- _YOUR INSTRUCTIONS_
Restate, word for word, every line of the data.
____ DATA FOR THIS EXERCISE
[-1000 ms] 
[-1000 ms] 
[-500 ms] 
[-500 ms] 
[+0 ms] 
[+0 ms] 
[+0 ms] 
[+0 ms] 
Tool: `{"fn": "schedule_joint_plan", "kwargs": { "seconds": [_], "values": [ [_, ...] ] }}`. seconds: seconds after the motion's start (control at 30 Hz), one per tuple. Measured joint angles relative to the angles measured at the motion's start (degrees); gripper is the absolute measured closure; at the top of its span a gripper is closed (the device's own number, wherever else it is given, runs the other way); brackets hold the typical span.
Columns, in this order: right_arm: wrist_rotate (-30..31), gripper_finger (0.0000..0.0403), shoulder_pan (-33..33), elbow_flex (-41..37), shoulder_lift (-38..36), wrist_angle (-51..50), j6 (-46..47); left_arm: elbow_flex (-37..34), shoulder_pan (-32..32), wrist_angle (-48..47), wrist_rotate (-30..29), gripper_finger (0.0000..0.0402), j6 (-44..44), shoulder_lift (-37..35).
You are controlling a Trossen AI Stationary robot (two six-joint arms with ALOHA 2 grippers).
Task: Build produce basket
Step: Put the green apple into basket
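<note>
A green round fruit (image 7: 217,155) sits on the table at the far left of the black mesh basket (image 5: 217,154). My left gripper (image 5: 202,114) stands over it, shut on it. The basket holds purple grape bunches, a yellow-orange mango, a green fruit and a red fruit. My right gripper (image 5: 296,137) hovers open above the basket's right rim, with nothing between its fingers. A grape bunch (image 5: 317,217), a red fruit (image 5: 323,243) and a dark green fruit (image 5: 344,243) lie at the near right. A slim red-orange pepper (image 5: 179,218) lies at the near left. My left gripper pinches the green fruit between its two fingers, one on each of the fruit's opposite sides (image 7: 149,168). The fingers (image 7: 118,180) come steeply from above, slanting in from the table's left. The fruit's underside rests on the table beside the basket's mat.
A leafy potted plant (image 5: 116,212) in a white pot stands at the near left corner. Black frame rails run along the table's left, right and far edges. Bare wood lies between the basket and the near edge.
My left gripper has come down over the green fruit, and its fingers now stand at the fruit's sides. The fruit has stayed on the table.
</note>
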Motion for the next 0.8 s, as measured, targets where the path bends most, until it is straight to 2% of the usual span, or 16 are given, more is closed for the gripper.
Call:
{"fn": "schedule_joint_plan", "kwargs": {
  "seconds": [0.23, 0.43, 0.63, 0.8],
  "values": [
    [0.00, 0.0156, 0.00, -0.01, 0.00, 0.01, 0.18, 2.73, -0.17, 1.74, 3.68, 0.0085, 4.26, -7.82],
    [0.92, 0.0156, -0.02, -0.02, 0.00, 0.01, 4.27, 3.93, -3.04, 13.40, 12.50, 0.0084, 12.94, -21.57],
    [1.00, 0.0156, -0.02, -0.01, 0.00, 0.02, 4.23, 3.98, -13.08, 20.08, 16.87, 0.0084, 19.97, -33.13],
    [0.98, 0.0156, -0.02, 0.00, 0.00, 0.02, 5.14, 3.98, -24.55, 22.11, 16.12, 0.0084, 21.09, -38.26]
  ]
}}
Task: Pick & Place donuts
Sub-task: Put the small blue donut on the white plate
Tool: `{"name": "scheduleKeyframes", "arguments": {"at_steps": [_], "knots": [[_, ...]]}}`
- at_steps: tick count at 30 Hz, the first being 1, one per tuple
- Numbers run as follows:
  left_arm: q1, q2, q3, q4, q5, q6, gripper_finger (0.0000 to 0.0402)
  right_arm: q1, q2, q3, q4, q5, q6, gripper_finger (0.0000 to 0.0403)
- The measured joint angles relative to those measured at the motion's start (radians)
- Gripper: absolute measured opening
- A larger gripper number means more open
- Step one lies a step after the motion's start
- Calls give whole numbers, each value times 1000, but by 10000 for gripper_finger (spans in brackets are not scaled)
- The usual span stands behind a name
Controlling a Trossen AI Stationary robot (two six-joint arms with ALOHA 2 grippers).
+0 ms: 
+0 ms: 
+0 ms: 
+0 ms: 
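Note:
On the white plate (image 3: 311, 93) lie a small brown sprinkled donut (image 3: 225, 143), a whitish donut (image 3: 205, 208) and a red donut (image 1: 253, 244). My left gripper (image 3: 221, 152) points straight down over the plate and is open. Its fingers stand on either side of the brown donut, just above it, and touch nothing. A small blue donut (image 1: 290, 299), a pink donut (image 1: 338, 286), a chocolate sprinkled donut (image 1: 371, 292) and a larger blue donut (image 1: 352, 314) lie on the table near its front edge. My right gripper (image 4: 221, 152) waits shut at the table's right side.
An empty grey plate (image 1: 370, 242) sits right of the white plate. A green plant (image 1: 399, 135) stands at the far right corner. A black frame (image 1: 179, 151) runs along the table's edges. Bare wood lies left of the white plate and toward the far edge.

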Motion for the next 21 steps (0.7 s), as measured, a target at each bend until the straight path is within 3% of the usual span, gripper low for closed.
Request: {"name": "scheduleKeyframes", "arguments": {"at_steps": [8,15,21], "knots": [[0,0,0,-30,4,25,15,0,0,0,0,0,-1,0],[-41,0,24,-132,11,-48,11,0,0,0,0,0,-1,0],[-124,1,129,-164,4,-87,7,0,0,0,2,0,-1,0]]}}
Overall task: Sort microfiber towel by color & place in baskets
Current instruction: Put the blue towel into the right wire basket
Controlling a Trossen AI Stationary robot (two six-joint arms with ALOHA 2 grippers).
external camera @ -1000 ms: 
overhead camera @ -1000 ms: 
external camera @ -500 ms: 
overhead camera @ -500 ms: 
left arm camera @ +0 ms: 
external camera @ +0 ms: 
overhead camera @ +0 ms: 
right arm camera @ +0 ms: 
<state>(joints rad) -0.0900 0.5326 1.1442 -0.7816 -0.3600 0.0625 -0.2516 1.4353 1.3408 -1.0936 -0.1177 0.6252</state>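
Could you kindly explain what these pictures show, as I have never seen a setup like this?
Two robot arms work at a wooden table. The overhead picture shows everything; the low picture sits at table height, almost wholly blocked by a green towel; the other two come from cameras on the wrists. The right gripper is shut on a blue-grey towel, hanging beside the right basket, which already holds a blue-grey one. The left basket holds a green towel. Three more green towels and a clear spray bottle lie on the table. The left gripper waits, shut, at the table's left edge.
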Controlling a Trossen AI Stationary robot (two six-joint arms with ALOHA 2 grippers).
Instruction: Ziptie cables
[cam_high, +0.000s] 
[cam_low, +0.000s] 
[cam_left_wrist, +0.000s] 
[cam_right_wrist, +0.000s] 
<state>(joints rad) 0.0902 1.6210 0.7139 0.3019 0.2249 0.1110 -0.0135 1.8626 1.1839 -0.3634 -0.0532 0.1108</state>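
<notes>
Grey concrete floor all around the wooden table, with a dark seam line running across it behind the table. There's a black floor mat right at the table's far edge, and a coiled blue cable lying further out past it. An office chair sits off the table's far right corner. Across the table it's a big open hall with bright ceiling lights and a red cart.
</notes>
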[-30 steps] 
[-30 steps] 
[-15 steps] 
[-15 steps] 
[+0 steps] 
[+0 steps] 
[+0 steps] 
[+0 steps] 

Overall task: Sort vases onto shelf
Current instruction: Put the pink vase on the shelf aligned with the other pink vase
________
- _ANSWER BOX_
[-1000 ms] 
[-1000 ms] 
[-500 ms] 
[-500 ms] 
[+0 ms] 
[+0 ms] 
[+0 ms] 
[+0 ms] 
Tool: `{"fn": "schedule_joint_plan", "kwargs": { "seconds": [_], "values": [ [_, ...] ] }}`. seconds: seconds after the motion's start (control at 30 Hz), one per tuple. Measured joint angles relative to the angles measured at the motion's start (degrees); gripper is the absolute measured closure; at the top of its span a gripper is closed (the device's own number, wherever else it is given, runs the other way); brackets hold the typical span.
Columns, in this order: right_arm: wrist_rotate (-30..31), gripper_finger (0.0000..0.0403), shoulder_pan (-33..33), elbow_flex (-41..37), shoulder_lift (-38..36), wrist_angle (-51..50), j6 (-46..47); left_arm: elbow_flex (-37..34), shoulder_pan (-32..32), wrist_angle (-48..47), wrist_rotate (-30..29), gripper_finger (0.0000..0.0402), j6 (-44..44), shoulder_lift (-37..35).
You are controlling a Trossen AI Stationary robot (two six-joint arms with ALOHA 2 grippers).
Task: Build produce basket
Step: Put the green apple into basket
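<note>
A green round fruit (image 7: 217,155) sits on the table at the far left of the black mesh basket (image 5: 217,154). My left gripper (image 5: 202,114) stands over it, shut on it. The basket holds purple grape bunches, a yellow-orange mango, a green fruit and a red fruit. My right gripper (image 5: 296,137) hovers open above the basket's right rim, with nothing between its fingers. A grape bunch (image 5: 317,217), a red fruit (image 5: 323,243) and a dark green fruit (image 5: 344,243) lie at the near right. A slim red-orange pepper (image 5: 179,218) lies at the near left. My left gripper pinches the green fruit between its two fingers, one on each of the fruit's opposite sides (image 7: 149,168). The fingers (image 7: 118,180) come steeply from above, slanting in from the table's left. The fruit's underside rests on the table beside the basket's mat.
A leafy potted plant (image 5: 116,212) in a white pot stands at the near left corner. Black frame rails run along the table's left, right and far edges. Bare wood lies between the basket and the near edge.
My left gripper has come down over the green fruit, and its fingers now stand at the fruit's sides. The fruit has stayed on the table.
</note>
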Motion for the next 0.8 s, as measured, targets where the path bends most, until it is straight to 2% of the usual span, or 16 are given, more is closed for the gripper.
Call:
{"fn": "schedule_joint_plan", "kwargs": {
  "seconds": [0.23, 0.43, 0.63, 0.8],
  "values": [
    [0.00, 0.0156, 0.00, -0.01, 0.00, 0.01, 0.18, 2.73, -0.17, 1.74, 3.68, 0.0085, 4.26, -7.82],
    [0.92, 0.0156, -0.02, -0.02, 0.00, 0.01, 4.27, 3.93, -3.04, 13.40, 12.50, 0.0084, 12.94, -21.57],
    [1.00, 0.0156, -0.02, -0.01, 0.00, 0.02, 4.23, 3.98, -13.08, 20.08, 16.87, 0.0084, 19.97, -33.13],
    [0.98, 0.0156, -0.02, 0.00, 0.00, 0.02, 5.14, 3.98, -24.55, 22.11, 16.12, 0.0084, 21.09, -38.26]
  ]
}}
Task: Pick & Place donuts
Sub-task: Put the small blue donut on the white plate
Tool: `{"name": "scheduleKeyframes", "arguments": {"at_steps": [_], "knots": [[_, ...]]}}`
- at_steps: tick count at 30 Hz, the first being 1, one per tuple
- Numbers run as follows:
  left_arm: q1, q2, q3, q4, q5, q6, gripper_finger (0.0000 to 0.0402)
  right_arm: q1, q2, q3, q4, q5, q6, gripper_finger (0.0000 to 0.0403)
- The measured joint angles relative to those measured at the motion's start (radians)
- Gripper: absolute measured opening
- A larger gripper number means more open
- Step one lies a step after the motion's start
- Calls give whole numbers, each value times 1000, but by 10000 for gripper_finger (spans in brackets are not scaled)
- The usual span stands behind a name
Controlling a Trossen AI Stationary robot (two six-joint arms with ALOHA 2 grippers).
+0 ms: 
+0 ms: 
+0 ms: 
+0 ms: 
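Note:
On the white plate (image 3: 311, 93) lie a small brown sprinkled donut (image 3: 225, 143), a whitish donut (image 3: 205, 208) and a red donut (image 1: 253, 244). My left gripper (image 3: 221, 152) points straight down over the plate and is open. Its fingers stand on either side of the brown donut, just above it, and touch nothing. A small blue donut (image 1: 290, 299), a pink donut (image 1: 338, 286), a chocolate sprinkled donut (image 1: 371, 292) and a larger blue donut (image 1: 352, 314) lie on the table near its front edge. My right gripper (image 4: 221, 152) waits shut at the table's right side.
An empty grey plate (image 1: 370, 242) sits right of the white plate. A green plant (image 1: 399, 135) stands at the far right corner. A black frame (image 1: 179, 151) runs along the table's edges. Bare wood lies left of the white plate and toward the far edge.
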
Motion for the next 21 steps (0.7 s), as measured, a target at each bend until the straight path is within 3% of the usual span, gripper low for closed.
Request: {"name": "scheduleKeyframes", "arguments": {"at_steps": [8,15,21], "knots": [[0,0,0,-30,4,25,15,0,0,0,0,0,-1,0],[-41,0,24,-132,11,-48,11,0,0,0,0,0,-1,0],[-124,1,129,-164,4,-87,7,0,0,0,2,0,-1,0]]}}
Overall task: Sort microfiber towel by color & place in baskets
Current instruction: Put the blue towel into the right wire basket
Controlling a Trossen AI Stationary robot (two six-joint arms with ALOHA 2 grippers).
external camera @ -1000 ms: 
overhead camera @ -1000 ms: 
external camera @ -500 ms: 
overhead camera @ -500 ms: 
left arm camera @ +0 ms: 
external camera @ +0 ms: 
overhead camera @ +0 ms: 
right arm camera @ +0 ms: 
<state>(joints rad) -0.0900 0.5326 1.1442 -0.7816 -0.3600 0.0625 -0.2516 1.4353 1.3408 -1.0936 -0.1177 0.6252</state>
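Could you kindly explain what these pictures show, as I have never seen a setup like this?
Two robot arms work at a wooden table. The overhead picture shows everything; the low picture sits at table height, almost wholly blocked by a green towel; the other two come from cameras on the wrists. The right gripper is shut on a blue-grey towel, hanging beside the right basket, which already holds a blue-grey one. The left basket holds a green towel. Three more green towels and a clear spray bottle lie on the table. The left gripper waits, shut, at the table's left edge.
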Controlling a Trossen AI Stationary robot (two six-joint arms with ALOHA 2 grippers).
Instruction: Ziptie cables
[cam_high, +0.000s] 
[cam_low, +0.000s] 
[cam_left_wrist, +0.000s] 
[cam_right_wrist, +0.000s] 
<state>(joints rad) 0.0902 1.6210 0.7139 0.3019 0.2249 0.1110 -0.0135 1.8626 1.1839 -0.3634 -0.0532 0.1108</state>
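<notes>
Grey concrete floor all around the wooden table, with a dark seam line running across it behind the table. There's a black floor mat right at the table's far edge, and a coiled blue cable lying further out past it. An office chair sits off the table's far right corner. Across the table it's a big open hall with bright ceiling lights and a red cart.
</notes>
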[-30 steps] 
[-30 steps] 
[-15 steps] 
[-15 steps] 
[+0 steps] 
[+0 steps] 
[+0 steps] 
[+0 steps] 

Overall task: Sort vases onto shelf
Current instruction: Put the pink vase on the shelf aligned with the other pink vase

There is nothing further to this answer.